### WORK TASK
Report how many lines in the data include the string "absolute", and add nothing else.

Items listed in a dataset
Content starts
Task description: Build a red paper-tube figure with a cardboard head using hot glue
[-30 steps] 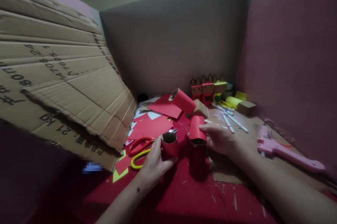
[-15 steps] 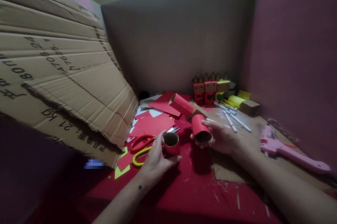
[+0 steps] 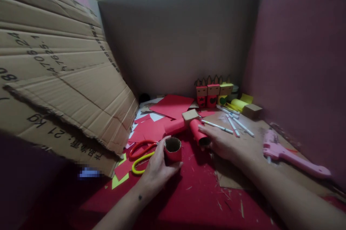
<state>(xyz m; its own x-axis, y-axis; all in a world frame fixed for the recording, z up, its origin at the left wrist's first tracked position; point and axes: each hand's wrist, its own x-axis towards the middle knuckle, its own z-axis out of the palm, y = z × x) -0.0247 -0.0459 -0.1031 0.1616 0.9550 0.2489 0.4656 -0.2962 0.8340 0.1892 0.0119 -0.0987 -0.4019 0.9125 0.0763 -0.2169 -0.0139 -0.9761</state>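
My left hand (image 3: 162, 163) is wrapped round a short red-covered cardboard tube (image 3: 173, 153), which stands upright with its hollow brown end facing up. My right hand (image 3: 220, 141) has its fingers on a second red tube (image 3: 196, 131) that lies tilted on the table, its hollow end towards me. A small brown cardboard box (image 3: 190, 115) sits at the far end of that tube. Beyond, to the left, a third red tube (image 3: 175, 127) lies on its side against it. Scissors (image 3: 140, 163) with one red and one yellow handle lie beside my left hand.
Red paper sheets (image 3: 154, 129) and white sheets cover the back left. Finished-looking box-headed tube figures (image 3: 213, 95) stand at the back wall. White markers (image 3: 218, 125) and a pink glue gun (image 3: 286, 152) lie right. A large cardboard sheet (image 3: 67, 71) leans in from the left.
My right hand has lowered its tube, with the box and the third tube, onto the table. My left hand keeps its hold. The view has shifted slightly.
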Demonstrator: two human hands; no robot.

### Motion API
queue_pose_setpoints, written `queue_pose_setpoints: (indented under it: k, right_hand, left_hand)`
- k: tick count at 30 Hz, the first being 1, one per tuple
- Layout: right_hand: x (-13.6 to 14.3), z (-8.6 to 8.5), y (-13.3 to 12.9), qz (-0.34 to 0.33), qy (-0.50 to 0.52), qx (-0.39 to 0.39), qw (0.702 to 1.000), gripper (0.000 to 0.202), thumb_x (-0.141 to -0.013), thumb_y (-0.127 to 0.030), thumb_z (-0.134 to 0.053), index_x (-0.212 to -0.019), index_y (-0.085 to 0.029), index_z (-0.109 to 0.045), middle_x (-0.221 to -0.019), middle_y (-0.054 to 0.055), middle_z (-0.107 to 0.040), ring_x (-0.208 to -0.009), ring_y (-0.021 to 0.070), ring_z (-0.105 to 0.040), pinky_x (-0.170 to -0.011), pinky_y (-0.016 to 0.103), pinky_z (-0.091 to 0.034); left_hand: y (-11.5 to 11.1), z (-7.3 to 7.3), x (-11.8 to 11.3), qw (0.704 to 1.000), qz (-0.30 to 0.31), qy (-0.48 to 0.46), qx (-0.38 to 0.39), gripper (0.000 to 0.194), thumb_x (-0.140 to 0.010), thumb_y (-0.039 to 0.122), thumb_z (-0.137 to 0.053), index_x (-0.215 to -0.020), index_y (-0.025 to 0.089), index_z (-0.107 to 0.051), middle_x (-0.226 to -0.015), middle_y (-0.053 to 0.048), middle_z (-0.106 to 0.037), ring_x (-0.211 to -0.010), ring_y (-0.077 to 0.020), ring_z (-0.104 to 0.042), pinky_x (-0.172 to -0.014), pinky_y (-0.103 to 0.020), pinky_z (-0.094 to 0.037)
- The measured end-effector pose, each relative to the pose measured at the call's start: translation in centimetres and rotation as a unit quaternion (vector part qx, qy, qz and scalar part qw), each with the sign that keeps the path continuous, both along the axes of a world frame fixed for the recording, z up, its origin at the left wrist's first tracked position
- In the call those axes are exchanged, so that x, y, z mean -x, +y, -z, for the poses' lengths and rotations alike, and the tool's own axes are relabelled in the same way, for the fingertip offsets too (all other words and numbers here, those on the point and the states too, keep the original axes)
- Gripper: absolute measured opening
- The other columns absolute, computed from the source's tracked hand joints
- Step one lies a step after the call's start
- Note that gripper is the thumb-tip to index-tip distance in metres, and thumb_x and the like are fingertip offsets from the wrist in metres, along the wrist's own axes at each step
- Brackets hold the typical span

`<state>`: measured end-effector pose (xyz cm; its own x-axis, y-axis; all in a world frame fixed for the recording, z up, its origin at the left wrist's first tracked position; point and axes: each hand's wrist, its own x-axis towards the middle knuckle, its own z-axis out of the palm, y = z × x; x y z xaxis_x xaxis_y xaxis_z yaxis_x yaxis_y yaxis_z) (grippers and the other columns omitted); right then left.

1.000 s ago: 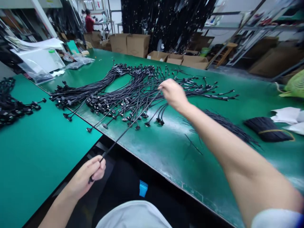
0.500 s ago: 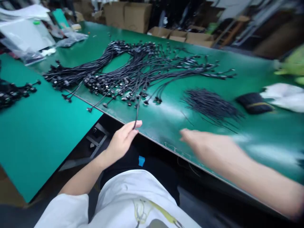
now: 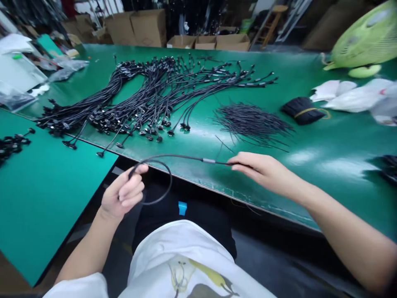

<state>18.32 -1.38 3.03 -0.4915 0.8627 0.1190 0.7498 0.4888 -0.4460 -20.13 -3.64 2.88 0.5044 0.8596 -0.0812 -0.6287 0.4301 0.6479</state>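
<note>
A thin black cable (image 3: 180, 156) with a grey sleeve on it stretches between my hands above the table's front edge. My left hand (image 3: 125, 192) is closed on one end, and the cable bends into a loop beside it. At the other end, my right hand (image 3: 256, 167) pinches the cable between thumb and fingers; that tip is hidden. Beyond my hands lies a large heap of black cables (image 3: 145, 97) with connectors on their ends. A pile of thin black ties (image 3: 252, 124) rests just past my right hand, with a couple lying loose nearby.
On the green table (image 3: 192, 182), a black bundle with a yellow band (image 3: 302, 111), white plastic bags (image 3: 356, 95) and a green fan (image 3: 366, 37) stand at the right. Cardboard boxes (image 3: 149, 27) are behind. A lower green surface (image 3: 46, 207) at left holds more cables.
One cable has come off the heap and is now held in both hands. My left hand moved left and curled; my right hand moved onto the cable's other end. The view turned right.
</note>
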Motion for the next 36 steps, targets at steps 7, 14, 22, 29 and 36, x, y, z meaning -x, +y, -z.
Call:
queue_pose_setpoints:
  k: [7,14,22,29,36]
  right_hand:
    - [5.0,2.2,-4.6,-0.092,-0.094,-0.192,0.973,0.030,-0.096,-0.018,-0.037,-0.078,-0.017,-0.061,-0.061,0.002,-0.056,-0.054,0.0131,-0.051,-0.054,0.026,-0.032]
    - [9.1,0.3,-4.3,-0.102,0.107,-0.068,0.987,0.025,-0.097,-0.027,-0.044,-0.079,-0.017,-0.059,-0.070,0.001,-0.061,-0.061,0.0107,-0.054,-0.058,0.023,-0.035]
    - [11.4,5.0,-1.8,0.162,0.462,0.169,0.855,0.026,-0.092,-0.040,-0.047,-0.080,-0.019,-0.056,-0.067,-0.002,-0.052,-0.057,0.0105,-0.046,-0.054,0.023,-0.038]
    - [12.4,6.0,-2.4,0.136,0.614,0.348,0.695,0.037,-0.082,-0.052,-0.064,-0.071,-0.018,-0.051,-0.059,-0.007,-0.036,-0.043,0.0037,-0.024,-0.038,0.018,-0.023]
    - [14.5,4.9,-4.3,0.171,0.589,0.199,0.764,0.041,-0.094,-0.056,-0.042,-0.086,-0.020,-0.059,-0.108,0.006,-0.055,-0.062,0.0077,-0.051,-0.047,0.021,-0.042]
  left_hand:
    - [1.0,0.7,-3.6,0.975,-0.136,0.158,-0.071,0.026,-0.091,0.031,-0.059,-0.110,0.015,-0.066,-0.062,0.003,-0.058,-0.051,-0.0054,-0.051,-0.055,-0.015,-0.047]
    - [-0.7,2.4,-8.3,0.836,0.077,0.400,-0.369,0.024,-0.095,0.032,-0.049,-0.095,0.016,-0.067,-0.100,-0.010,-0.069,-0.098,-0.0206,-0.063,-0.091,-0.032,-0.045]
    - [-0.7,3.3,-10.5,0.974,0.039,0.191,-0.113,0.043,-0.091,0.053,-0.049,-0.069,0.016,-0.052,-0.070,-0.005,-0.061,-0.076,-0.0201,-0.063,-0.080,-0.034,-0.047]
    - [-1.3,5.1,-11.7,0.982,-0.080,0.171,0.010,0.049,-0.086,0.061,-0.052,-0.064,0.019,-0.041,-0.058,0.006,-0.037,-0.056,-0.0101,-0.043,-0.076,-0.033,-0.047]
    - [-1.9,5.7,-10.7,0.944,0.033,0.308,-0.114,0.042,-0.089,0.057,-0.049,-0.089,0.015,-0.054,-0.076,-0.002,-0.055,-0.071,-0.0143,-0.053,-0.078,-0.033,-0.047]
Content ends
### WRITTEN SOLUTION
2